Sonra Allah Teâlâ cezanın illetini tekit etmiş, buna ne kadar kudretli olduğunu beyan eylemiştir. Kendisinin Azîz ve Kadîr olduğunu, suçlular hakkında vereceği cezayı hiç bir şeyin engelleyemeyeceğini, hakim olduğunu, kimseye adalet dışında azap etmeyeceğini, ancak hikmete uygun olarak ceza vereceğini bildirmiştir. Adalet iktiza eder (gerektirir) ki küfür ve günahlar azap veya ceza sebebidir, iman ve salih ameller ise nimet ve cennet sebebidir. Her amelin uygun karşılığı vardır. Aralarındaki farkı göstersin diye o yüzden müminin sevabı ile kâfirin cezası birlikte Allah’a ve rasullerine, peygamberlerine iman edip salih ameller işleyenleri Rableri hemencecik altından nehirler akan cennetlere sokacaktır. Orada ebedî nimetler ve imkânlardan yararlanacaklardır. Hiç bir şekilde oradan çıkarılmadan, ayrılmadan, ayrılmayı da istemeden o cennetlerde kalacaklar. Ne bir uzanma, ne bir bıkma, ne de bir darlanma olacak. Bütün bunlar salih amellerinin mükâfatı olarak verilecektir. Çünkü salih amel bulunmaksızın tek başına iman kâfi olmaz.

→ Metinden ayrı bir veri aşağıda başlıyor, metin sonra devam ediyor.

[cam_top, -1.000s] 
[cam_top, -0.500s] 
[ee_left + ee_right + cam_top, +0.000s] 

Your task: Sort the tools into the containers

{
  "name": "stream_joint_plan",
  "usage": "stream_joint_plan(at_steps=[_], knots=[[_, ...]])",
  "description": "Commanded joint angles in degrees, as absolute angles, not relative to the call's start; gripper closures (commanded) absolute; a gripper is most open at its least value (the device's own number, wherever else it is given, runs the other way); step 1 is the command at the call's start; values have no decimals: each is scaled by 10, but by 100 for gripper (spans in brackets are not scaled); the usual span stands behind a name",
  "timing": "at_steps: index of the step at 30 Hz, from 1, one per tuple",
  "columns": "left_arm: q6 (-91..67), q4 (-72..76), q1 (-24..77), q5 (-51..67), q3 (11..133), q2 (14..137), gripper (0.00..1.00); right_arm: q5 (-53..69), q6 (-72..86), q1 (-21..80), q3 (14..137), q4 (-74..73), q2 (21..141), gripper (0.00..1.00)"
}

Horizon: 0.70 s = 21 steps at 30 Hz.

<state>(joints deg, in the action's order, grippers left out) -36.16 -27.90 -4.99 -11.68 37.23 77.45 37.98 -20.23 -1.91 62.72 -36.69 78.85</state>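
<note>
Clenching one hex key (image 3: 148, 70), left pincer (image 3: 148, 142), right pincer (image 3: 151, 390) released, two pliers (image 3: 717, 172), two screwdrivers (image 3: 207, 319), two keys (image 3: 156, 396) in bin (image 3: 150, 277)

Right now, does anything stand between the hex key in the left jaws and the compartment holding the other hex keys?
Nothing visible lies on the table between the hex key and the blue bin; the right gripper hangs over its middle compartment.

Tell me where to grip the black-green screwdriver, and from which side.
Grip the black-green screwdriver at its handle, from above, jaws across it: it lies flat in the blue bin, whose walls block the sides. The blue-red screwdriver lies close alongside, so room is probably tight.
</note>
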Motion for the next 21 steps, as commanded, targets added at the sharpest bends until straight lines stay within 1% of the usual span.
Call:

Onlara her türlü vücut kusur ve ayıplarından, sakatlıklardan, kötü huylardan arındırılmış, temiz hanımlar bahşedilecektir. Onların arasında mizaca ters gelecek, gönüle keder verecek bir tip olmayacaktır.
Müminleri hanımlanyla beraber gölgeli, hoş, soğuk ve sıcak olmayan güzel yerlere yerleştireceğiz. Tam bir nimet ve mükemmel bir refah içinde yaşayıp gidecekler.
Kâfirlere verilecek cezanın uzak vadede gelecek zaman harfi olan “sevfe” ile, müminlerin sevabının yakın gelecek zaman harfi olan “sîn” ile tabir olunmasına da dikkat edilmelidir. Bu da sevapların çabucak ve kesinlikle gerçekleşeceğini, kâfirleri bekleyen azabın ne kadar uzun olacağını ifade eylemektedir. Çünkü kâfirler mahşer meydanında korkunçluklar içinde belki ateş azabından daha şiddetli bir azap ve işkenceye maruz kalacaklardır.[1][73]